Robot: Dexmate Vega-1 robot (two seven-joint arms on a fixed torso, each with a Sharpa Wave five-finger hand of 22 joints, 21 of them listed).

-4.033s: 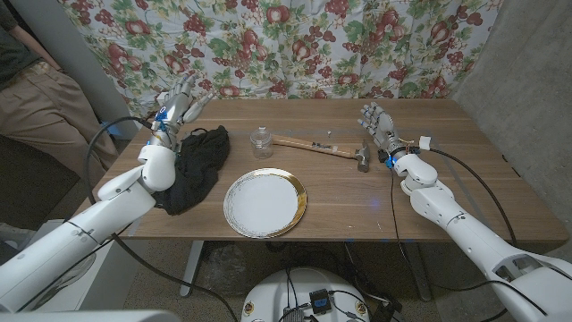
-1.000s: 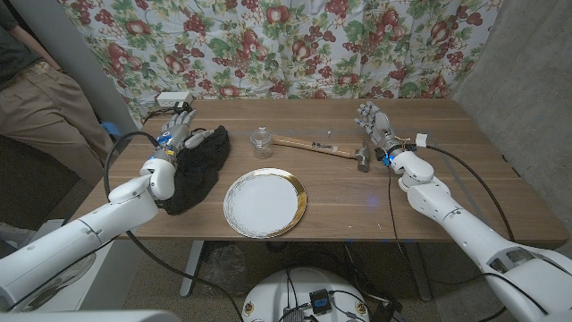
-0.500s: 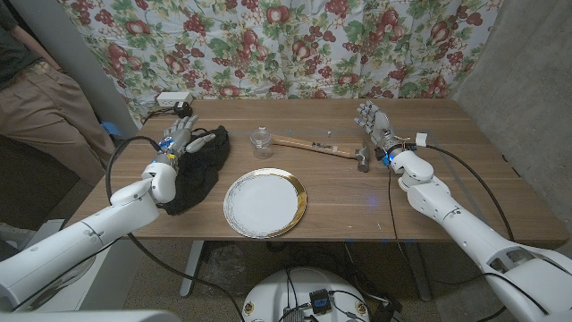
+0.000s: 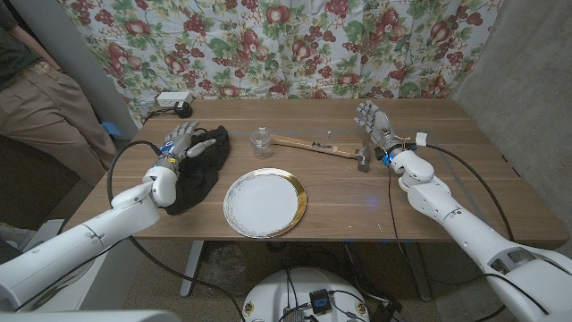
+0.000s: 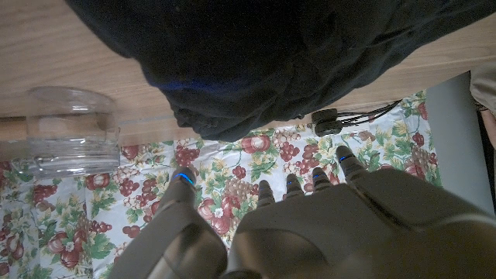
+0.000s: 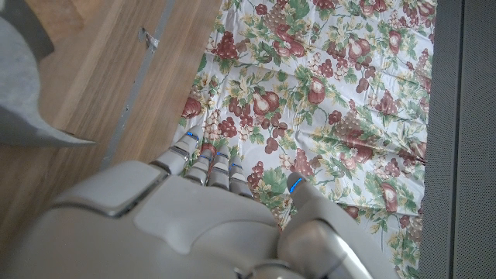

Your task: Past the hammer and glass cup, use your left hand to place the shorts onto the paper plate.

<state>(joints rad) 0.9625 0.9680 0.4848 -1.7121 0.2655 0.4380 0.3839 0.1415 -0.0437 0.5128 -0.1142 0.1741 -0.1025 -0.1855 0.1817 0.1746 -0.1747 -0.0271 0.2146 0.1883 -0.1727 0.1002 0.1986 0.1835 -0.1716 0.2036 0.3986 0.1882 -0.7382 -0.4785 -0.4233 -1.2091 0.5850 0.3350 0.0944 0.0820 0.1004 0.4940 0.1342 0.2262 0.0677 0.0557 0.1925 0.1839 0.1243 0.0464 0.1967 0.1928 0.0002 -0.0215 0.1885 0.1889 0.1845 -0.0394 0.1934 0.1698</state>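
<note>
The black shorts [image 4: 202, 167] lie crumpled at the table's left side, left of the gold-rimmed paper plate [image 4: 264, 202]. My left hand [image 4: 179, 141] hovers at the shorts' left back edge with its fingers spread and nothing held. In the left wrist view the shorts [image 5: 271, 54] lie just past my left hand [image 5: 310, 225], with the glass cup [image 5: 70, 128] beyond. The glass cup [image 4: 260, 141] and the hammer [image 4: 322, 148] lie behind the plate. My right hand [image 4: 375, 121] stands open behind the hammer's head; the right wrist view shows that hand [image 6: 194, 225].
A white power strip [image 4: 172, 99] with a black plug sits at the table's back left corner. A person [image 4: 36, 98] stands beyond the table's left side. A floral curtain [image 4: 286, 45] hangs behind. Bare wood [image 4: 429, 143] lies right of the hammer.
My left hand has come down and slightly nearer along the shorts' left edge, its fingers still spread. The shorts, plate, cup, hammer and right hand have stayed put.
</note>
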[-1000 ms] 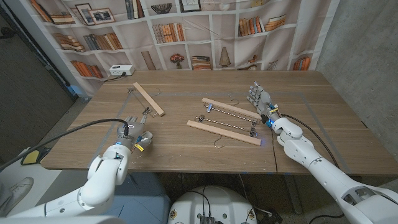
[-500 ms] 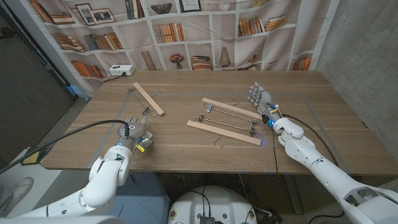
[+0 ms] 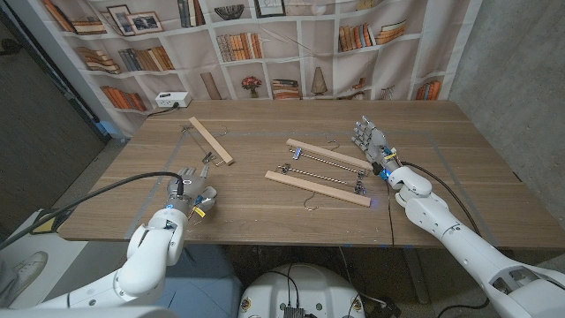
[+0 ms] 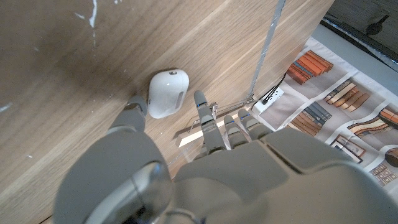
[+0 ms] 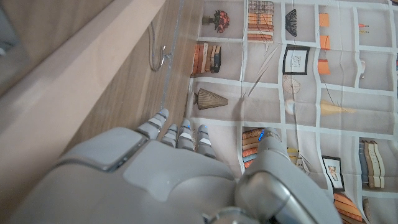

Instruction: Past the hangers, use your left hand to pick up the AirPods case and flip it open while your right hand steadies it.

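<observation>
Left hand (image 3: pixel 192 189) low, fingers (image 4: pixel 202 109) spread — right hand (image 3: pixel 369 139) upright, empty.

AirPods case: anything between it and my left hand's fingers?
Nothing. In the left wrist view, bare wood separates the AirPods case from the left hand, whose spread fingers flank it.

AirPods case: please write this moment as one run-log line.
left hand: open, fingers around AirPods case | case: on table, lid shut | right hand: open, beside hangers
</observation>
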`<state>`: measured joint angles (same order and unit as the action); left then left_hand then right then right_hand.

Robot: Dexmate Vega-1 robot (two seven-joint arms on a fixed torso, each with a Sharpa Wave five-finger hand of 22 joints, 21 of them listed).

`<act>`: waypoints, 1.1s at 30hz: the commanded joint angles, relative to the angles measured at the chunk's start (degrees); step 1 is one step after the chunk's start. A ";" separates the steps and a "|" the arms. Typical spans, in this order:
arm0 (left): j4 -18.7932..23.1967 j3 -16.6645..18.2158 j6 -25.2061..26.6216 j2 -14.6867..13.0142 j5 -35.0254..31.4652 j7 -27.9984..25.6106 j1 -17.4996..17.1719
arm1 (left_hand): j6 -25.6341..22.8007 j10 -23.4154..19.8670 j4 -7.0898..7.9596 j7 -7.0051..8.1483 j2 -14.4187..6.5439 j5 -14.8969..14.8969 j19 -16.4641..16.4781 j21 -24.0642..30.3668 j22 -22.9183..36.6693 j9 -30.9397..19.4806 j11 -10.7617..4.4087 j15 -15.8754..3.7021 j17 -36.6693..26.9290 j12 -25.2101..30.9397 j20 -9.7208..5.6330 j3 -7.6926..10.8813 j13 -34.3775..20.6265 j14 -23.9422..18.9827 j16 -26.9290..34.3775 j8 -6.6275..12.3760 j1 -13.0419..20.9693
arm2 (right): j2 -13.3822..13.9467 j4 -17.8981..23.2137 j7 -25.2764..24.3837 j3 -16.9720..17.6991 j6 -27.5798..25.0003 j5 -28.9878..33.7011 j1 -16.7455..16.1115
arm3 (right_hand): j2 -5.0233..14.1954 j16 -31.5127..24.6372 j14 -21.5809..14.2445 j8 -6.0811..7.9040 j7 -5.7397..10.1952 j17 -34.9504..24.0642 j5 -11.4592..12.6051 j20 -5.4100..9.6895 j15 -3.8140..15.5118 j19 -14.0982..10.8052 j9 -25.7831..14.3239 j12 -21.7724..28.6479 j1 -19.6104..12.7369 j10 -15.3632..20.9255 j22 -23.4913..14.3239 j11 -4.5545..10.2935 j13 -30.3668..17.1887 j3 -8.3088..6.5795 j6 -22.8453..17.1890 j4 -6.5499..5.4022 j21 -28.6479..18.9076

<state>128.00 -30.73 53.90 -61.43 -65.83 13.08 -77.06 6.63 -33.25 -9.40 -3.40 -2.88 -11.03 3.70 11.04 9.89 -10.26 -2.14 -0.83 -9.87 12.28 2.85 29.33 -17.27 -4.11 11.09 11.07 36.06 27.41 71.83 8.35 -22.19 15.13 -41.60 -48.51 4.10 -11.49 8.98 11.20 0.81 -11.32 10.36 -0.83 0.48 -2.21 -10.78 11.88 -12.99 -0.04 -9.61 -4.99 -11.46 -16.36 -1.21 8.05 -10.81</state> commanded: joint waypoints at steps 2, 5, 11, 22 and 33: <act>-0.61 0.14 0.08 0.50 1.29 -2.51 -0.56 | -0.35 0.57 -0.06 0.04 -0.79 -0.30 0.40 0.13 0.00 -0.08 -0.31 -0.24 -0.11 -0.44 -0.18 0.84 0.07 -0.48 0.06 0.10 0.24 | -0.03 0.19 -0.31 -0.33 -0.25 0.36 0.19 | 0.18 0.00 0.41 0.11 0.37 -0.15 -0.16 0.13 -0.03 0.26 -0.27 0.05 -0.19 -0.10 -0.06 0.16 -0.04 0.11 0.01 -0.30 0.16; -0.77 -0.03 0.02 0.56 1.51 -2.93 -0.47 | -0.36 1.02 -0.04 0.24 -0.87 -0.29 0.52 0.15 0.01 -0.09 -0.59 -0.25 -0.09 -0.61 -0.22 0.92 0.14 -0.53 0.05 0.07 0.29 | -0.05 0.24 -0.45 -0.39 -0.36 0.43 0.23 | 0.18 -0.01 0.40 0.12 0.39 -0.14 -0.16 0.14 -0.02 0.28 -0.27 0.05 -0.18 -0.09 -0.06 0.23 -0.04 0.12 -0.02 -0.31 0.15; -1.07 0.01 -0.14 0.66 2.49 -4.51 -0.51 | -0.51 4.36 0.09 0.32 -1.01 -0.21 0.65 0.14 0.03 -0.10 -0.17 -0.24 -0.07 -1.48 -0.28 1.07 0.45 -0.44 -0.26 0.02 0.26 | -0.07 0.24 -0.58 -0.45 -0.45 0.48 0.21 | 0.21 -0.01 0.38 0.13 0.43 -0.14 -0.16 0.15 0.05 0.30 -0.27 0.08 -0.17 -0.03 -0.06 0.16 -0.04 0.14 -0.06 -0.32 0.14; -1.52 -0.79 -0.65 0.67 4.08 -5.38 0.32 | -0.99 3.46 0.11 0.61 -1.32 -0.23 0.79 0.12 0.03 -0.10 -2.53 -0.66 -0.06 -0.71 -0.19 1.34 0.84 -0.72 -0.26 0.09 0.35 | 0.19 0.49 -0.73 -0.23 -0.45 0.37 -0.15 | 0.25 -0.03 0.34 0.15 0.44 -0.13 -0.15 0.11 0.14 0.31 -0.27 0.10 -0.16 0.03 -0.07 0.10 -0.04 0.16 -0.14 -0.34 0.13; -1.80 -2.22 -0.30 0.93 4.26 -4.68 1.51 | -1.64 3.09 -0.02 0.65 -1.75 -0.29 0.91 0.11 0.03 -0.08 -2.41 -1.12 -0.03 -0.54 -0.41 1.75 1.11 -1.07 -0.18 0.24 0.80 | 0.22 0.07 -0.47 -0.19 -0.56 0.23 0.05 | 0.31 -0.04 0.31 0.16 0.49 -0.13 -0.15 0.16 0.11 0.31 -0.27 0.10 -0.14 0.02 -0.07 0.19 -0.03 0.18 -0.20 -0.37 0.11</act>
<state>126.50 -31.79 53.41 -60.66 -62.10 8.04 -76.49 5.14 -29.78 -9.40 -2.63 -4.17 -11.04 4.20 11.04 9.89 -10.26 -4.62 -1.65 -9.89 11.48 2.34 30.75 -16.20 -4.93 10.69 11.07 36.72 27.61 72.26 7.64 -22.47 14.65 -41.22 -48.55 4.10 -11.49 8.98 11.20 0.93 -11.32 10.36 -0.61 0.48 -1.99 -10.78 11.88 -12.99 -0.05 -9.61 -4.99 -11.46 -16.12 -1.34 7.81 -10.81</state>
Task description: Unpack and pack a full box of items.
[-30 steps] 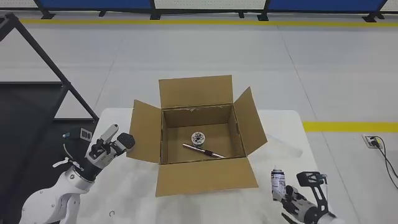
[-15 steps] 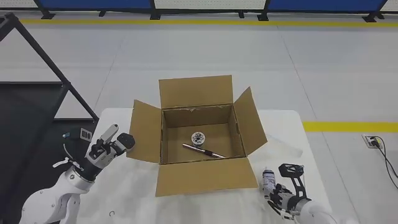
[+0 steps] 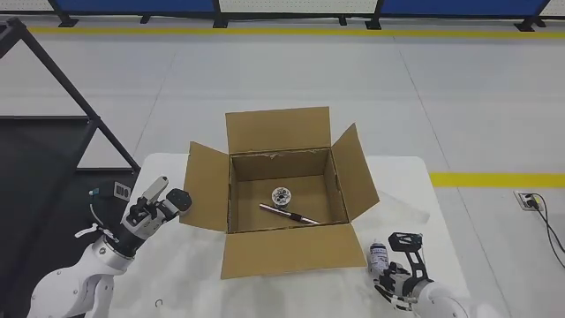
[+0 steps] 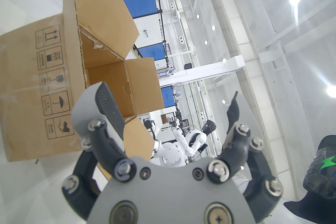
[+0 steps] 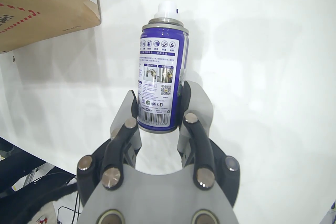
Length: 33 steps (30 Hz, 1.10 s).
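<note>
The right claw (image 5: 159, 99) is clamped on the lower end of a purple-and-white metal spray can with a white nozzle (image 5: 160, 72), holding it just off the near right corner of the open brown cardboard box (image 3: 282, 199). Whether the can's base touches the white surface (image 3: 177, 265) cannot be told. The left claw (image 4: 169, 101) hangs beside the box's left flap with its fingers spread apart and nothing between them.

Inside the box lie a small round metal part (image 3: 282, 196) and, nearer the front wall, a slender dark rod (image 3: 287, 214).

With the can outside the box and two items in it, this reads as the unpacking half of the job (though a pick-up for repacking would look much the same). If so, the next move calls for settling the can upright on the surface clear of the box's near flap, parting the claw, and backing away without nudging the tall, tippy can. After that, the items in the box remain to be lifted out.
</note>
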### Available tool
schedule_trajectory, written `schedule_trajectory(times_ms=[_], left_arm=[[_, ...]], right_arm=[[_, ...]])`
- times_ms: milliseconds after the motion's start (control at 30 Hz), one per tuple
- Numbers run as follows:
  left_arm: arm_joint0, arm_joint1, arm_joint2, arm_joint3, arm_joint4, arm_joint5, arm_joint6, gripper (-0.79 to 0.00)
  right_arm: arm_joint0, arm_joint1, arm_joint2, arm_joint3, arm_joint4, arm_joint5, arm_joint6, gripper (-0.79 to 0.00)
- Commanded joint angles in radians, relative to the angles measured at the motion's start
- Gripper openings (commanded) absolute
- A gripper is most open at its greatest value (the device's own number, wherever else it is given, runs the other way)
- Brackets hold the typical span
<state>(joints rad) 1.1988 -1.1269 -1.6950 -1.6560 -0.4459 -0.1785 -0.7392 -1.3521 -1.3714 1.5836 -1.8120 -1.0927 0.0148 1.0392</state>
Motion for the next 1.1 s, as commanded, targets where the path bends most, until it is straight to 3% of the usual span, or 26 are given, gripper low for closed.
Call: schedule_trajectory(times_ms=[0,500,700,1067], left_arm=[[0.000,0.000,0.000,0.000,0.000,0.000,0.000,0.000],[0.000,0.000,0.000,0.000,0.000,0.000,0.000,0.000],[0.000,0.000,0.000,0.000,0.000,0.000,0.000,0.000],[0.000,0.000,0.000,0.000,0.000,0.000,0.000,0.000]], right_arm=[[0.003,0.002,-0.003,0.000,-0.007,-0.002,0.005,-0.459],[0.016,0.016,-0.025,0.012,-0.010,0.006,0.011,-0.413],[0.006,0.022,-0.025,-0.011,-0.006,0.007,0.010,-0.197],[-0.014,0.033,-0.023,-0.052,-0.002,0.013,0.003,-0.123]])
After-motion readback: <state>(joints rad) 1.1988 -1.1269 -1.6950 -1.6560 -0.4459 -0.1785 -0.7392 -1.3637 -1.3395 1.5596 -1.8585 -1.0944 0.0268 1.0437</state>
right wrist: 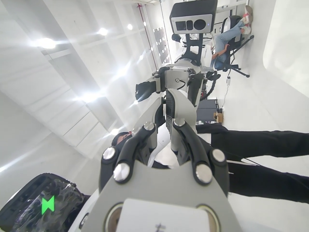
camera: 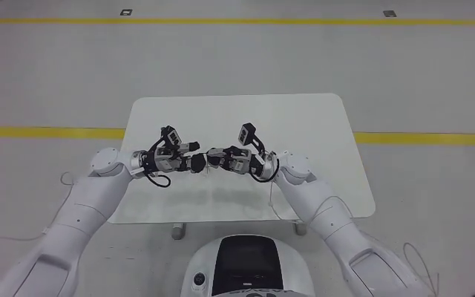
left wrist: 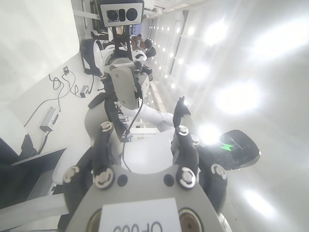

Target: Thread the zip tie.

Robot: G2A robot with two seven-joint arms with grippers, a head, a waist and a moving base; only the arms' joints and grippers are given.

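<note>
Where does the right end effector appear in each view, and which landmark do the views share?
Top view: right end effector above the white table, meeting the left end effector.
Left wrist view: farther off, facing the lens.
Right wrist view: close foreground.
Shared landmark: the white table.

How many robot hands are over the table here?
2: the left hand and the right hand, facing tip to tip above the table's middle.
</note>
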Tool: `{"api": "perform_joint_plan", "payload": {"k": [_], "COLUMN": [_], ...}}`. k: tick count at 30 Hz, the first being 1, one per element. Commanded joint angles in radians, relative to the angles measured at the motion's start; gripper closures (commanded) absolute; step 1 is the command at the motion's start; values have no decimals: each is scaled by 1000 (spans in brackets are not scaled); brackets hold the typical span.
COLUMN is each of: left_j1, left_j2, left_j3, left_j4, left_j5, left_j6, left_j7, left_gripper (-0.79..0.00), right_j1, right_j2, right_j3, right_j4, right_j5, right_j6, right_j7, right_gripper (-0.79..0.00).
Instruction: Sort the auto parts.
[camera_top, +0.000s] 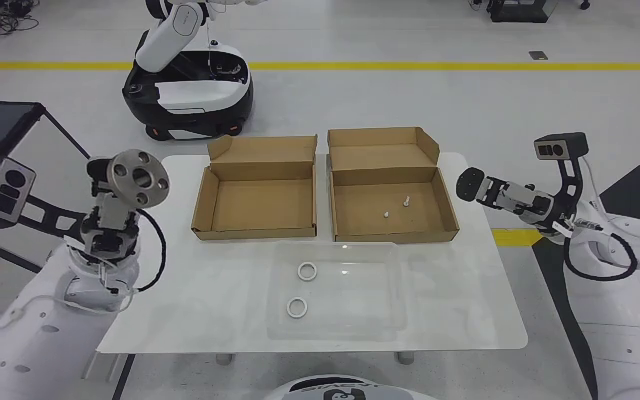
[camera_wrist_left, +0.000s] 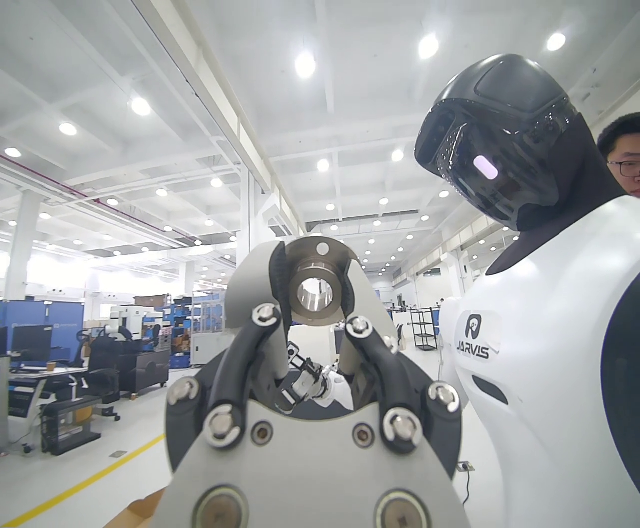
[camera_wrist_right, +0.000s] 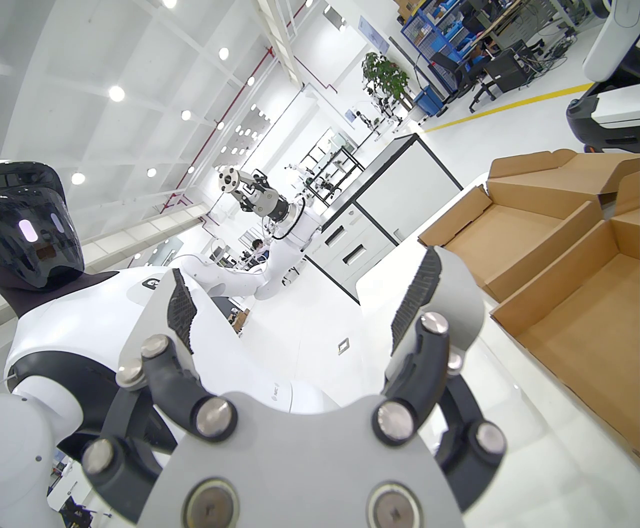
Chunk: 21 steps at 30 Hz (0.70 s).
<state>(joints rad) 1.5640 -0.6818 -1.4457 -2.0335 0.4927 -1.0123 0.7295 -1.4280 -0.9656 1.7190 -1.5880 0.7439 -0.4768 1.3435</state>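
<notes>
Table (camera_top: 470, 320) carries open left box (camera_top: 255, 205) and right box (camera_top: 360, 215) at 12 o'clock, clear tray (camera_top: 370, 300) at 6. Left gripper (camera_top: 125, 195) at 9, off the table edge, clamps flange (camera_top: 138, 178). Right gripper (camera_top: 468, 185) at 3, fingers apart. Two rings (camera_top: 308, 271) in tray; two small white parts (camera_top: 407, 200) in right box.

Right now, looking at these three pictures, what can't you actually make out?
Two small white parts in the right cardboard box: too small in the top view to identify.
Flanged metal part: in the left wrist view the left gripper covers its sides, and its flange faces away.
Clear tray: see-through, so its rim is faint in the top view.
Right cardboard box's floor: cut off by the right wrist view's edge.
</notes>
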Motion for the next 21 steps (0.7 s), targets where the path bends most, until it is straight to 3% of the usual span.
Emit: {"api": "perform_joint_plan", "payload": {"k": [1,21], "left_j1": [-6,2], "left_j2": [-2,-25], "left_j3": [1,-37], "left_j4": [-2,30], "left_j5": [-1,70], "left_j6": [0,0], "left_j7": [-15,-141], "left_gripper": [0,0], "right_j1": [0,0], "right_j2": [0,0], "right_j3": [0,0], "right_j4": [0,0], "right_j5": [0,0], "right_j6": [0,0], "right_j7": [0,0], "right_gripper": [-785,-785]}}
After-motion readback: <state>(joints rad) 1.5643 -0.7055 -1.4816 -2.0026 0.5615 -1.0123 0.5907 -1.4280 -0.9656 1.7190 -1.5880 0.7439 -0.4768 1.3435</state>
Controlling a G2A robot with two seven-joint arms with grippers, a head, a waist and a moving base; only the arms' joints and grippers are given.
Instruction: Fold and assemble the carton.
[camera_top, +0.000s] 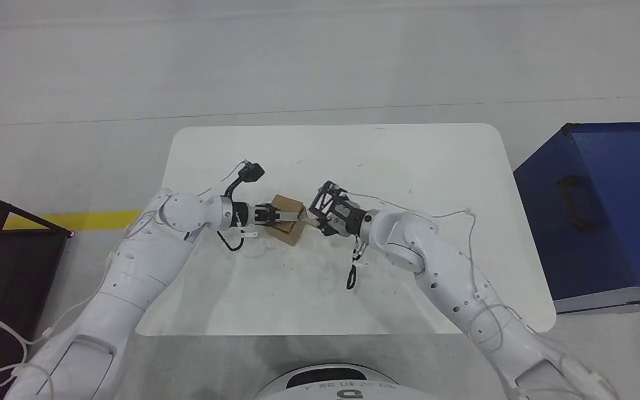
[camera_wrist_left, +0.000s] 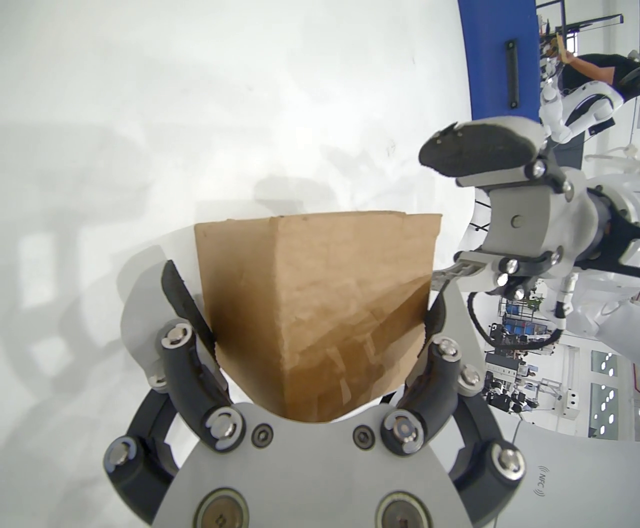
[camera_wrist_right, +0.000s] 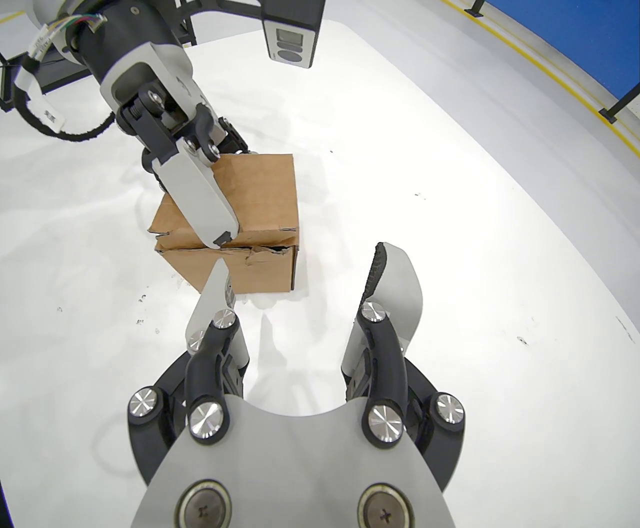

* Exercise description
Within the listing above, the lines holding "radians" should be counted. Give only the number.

* Output below
2